Tuesday, December 14, 2010

Teradata Interview questions - Part 6

Teradata  Interview questions  - Part 6
What is a Sparse Index?
Answer:

Sparse Join Indexes are a type of Join Index which contains a WHERE clause that reduces the number of rows which would otherwise be included in the index. All types of join indexes, including single table, multitable, simple or aggregate can be sparse.

Difference between Stored Procedure and Macro?
Answer:

SP:
It does not return rows to the user.
It has to use cursors to fetch multiple rows
It used Inout/Out to send values to user
It Contains comprehensive SPL
It is stored in DATABASE or USER PERM
A stored procedure also provides output/Input capabilities

Macros:
It returns set of rows to the user.
It is stored in DBC PERM space
A macro that allows only input values

How do you execute the given SQL statement repeatedly in BTEQ?
Answer:

Select top 1* from database.table1;
=n
Here "=n” is to run the previous sql statement, "n" number of times.

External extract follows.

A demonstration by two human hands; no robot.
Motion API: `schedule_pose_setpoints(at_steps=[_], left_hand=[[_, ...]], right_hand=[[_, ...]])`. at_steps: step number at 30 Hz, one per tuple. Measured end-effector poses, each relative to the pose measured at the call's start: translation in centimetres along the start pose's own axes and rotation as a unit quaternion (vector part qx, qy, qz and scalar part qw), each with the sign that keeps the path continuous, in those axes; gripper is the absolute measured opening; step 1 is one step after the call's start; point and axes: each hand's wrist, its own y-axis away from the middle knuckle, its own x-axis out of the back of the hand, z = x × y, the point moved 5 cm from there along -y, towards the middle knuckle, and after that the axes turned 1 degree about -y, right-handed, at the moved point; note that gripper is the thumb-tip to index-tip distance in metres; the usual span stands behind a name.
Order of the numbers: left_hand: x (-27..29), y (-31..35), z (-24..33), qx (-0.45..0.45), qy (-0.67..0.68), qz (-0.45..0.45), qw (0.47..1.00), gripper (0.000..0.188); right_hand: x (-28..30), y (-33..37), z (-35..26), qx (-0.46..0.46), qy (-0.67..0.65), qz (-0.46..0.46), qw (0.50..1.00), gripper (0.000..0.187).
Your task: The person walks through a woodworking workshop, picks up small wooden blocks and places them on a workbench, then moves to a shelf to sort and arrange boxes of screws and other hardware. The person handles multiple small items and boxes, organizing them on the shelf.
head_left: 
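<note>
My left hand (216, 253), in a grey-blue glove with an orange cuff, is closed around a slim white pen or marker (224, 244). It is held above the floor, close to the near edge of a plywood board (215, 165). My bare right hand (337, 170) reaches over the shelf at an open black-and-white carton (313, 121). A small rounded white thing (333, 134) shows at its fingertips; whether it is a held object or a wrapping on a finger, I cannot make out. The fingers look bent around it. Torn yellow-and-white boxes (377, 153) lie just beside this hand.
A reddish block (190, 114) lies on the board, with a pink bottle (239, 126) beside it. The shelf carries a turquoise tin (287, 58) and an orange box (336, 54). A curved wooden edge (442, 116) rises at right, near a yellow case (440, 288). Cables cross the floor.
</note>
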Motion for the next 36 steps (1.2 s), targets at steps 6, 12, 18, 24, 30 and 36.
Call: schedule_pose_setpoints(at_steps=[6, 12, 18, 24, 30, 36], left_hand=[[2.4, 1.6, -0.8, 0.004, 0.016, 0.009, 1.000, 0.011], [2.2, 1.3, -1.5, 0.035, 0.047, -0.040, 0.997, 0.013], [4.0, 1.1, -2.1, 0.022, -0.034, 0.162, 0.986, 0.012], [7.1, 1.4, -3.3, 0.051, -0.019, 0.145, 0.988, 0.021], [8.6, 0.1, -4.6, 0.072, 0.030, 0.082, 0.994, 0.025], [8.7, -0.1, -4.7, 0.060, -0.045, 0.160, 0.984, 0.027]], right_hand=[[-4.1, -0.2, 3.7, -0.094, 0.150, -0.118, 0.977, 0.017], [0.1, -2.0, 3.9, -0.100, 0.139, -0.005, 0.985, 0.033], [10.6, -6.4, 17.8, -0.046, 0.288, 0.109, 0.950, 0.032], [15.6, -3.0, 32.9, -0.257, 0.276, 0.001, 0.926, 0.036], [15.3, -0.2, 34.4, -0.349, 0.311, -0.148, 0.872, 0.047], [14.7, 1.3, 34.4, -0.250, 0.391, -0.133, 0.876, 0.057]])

What are types of PARTITION PRIMARY INDEX (PPI) in Teradata?
Answer:


1. Partition by CASE
CREATE      TABLE ORDER_Table
(
ORD_number  integer NOT NULL,
customer_number integer NOT NULL,
order_date  date ,
order_total integer
)
PRIMARY INDEX (customer_number)
PARTITION BY case1 (
            order_total < 10000 ,
            order_total < 20000 ,
            order_total < 30000,
NO           CASE     OR        UNKNOWN ) ;

2. Partition by Range  - example using date range
CREATE TABLE ORDER_Table
(
ORD_number  integer NOT NULL,
customer_number integer NOT NULL,
order_date  date ,
order_total integer
)
PRIMARY INDEX (customer_number)
PARTITION BY range1 (
            Order_date BETWEEN date '2010-01-01'       AND      date '2010-12-01'
            EACH interval '1' month ,
NO RANGE
        OR  UNKNOWN);

P.S:If  we use NO RANGE or NO CASE  - then all values not in this range will be in a single partition.
If we specify UNKNOWN, then all null values will be placed in this partition

Can we define PARTITION PRIMARY INDEX (PPI) on a Primary Index column in Table? Explain Why?
Answer:

PPI cannot be defined on PI column in Table.  Since PI is used to locate an AMP and store the data based on HASH value (ROW ID ) it cannot be used as PPI column.
In case of PPI , The data stored in AMP's are Partitioned based on PPI column after they are row hashed  (ROW KEY = ROW ID +PPI value )

What is Cross Join?
Answer:

It is a Teradata specified Join, which is used as equivalent to product join.
There is no “On” clause in case of CROSS join
SELECT  EMP.ename , DPT.Dname
FROM     employee EMP
CROSS JOIN
Department DPT
WHERE
EMp.deptno = DPT.depto ;



What does SLEEP function does in Fast load?
Answer

The SLEEP command specifies the amount minutes to wait before retrying to logon and establish all sessions.
Sleep command can be used with all load utilities not only fastload.
This situation can occur if all of the loader slots are used or if the number of requested sessions is not available. The default value is 6 minutes. If tenacity was set to 2 hours and sleep 10 minutes, Sleep command will try to logon for every 10 minutes up to 2 hours duration.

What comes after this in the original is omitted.